Но не отвлекут ли наставника русского языка такие связные беседы о наглядных предметах от его главных занятий. Конечно, отвлекут, если наставник не понимает, в чем состоит его дело, или не хочет выполнять его. Такой наставник легко может превратиться из плохого преподавателя отечественного языка в еще более плохого преподавателя естественных наук или даже в проповедника каких-нибудь модных миросозерцаний, который, за неимением терпеливых слушателей между взрослыми, понесет свою незрелую философию десятилетним детям, не понимая и сам, каким страшным деспотом он является и как бессовестно нарушает права детской личности. Он бы завопил, конечно, если бы увидал, что взрослый мужлан уродует ребенка, пользуясь избытком своих физических сил, а сам поступает гораздо хуже, останавливая нормальное и свободное развитие детей и злоупотреблением своей умственной силы мешая им самим выработать самостоятельное миросозерцание из науки и прямых наблюдений над жизнью природы, души и общества.

Но такой увлекающийся преподаватель отечественного языка может точно так же увлечься всякой беседой, каково бы ни было ее содержание. Разве каждая басня Крылова не дает еще гораздо более прямого повода к постройкам нравственных систем, философских миросозерцаний и социальных утопий? Разве нельзя по поводу каких-нибудь овец, гусей, свиней Крылова уйти очень далеко и уже не в описании одних овечьих пород овцы четвероногой? Разве оракулы, дервиши, жрецы, юпитеры басен и даже латинских классиков не ведут гораздо прямее к проповедям самого опасного свойства, чем описание картофеля или репы? Чем выше сюжет беседы, тем опаснее одностороннее увлечение преподавателя и если бы мы не доверяли преподавателю и в то же время поставлены были в несчастную необходимость позволять ему беседовать с нашими детьми, то менее всего допустили бы его избрать сюжетом для этих бесед евангелие.

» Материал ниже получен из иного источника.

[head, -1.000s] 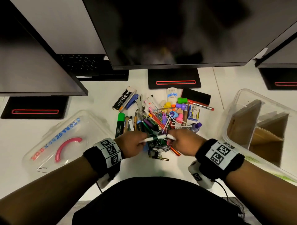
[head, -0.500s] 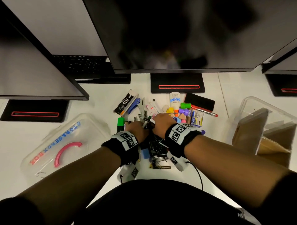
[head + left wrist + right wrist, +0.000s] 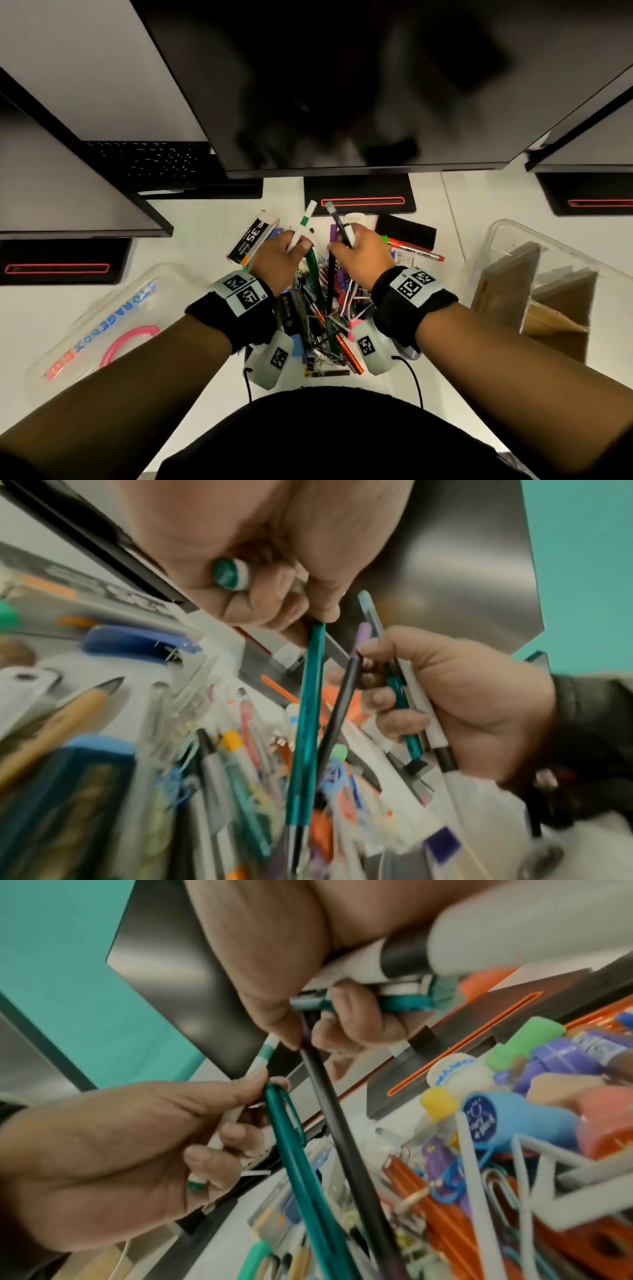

Кроме того, беседы, содержание которых взято из мира нравственности, религии, истории, общественной жизни, уже сами по себе, одной своей трудностью, необходимо отвлекают преподавателя русского языка от его главного дела гораздо более, чем беседы о какой-нибудь лошади, сосне и тому подобных предметах, которые уже знакомы ребенку и по своей наглядности гораздо доступнее его пониманию. В этих беседах почти не требуется никаких объяснений: все ясно само собой, и наставник может прямо идти к главной своей цели, – к постройке из этих простых наблюдений столь же простых логических суждений и к выражению этих суждений, изустно и на письме, в речи столь же простой, немногосложной, не отягченной ненужными украшениями, но ясной и верной своему простому содержанию и правильной грамматически. Этого удобства в такой же степени не дает преподавателю ни беседа историческая, ни беседа о каком-нибудь литературном произведении, содержанием которого является нравственный мир человека или его общественный быт – явления слишком сложные и отвлеченные, чтобы десятилетний мальчик мог наблюдать их, судить их и сказать о них что-нибудь иначе, как повторив более или менее бессмысленно слова книги или учителя, что, конечно, не даст детям самостоятельных упражнений ни в логике, ни в языке.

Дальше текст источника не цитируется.